The key idea is that A* is a cost minimization algorithm. The standard use in path finding, seeks to minimize the total distance travelled.
In your case, you don't want to just get the shortest path, you want the shortest path with the least number of turns. You can accomplish that by including an additional cost for path decisions that introduce turns.
The most straight forward way to do this: when considering linking to a new node, compare its position to the node prior to the current node. If they differ in both x & y, there must be a turn, so a penalty is applied. If either the x or y is the same, no turn is added, so no additional cost would be applied.
For instance, say your path under consideration is: ... (5,7) (5,8) and you are considering linking to the nodes: (4,8) (5,9) (6,8).
The distance for each of these options is the same (it's 1). But (4 8) and (6 8) both require a turn whereas (5 9) maintains a straight path. So the effective distance for (4 8) and (6 8) would become 1 + penalty and the effective distance would remain unchanged.
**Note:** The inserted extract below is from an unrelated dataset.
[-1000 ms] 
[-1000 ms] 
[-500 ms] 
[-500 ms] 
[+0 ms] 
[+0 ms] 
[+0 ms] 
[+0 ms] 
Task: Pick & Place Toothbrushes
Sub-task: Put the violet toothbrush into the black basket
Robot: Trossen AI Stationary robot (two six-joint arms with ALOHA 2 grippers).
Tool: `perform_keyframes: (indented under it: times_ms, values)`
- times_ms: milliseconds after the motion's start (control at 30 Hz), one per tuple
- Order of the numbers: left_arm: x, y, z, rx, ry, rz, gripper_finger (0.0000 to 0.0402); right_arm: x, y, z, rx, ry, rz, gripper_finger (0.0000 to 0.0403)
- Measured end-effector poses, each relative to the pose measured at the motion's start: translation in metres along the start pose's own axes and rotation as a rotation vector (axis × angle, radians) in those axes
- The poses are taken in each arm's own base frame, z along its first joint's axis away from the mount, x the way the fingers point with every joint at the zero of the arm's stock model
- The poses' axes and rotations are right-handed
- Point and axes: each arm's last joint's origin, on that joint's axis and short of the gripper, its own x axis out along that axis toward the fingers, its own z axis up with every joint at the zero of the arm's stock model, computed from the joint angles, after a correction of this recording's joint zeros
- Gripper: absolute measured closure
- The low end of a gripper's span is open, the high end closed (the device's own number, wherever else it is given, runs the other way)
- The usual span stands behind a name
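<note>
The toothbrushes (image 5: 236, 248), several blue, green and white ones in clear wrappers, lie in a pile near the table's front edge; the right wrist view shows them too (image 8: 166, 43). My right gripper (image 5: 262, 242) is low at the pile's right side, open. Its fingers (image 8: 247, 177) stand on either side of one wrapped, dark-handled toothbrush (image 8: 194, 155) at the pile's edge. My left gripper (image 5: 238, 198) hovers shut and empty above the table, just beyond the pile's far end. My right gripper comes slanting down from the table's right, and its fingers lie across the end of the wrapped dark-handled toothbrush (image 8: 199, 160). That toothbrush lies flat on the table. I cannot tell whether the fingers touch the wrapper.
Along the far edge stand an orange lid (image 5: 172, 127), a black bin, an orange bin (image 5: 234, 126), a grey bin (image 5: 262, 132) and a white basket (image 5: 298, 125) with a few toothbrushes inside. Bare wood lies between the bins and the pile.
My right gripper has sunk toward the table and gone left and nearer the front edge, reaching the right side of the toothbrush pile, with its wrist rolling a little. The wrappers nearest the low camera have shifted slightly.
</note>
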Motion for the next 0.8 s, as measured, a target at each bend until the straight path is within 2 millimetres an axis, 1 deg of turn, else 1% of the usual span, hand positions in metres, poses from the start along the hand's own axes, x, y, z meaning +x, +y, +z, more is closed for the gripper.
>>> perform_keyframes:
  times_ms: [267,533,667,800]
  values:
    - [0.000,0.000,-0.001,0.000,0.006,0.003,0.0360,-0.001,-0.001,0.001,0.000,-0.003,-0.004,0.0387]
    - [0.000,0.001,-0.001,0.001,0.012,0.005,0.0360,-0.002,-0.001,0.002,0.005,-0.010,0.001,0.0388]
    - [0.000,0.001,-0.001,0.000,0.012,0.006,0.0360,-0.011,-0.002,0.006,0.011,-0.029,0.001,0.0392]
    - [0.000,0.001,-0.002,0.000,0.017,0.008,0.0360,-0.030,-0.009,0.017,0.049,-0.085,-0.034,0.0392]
What value do you assign to the penalty? Usually you can simply set it to something a few orders of magnitude smaller than your unit distance and things will be fine. So for the example above, I might start with a penalty value of 0.0001.
There's a potential problem though: there's no way to differentiate costs that arise from actual distance as opposed to costs that arise from turns. By taking the simple approach, they're both just numerical values that get summed together. For most situations, this is just a theoretical problem. Using the values above, it would take 10000 turns to equal a unit distance.
A more robust solution would be to implement cost in a way that separated distance & turns. A 2d value, a tuple, a pair, a struct with 2 fields, etc. Then when comparing two values, you'd have something like this:
if(v1.d < v2.d) // v1 is less because it is less distance than v2 else if(v2.d < v1.d) // v2 is less because it is less distance than v1 else if(v1.t < v2.t) // v1 is less because it has the same distance, but fewer turns than v2 else if(v2.t < v1.t) // v2 is less because it has the same distance, but fewer turns than v1 else // v1 & v2 have the same distance & the same number of turns
Note that in either approach, we are never decreasing the final weights of the edges between nodes in the graph (they stay the same for straight connections or increase slightly for turns). This means that your A* heuristic will still be admissible & doesn't require any changes. If instead of using a penalty for turns, we had tried to using a discount to straight connections, things wouldn't work out as nicely. We avoided that by working with rather than against the context of A* - it's a minimization function, so we used it to minimize the total distance & number of turns.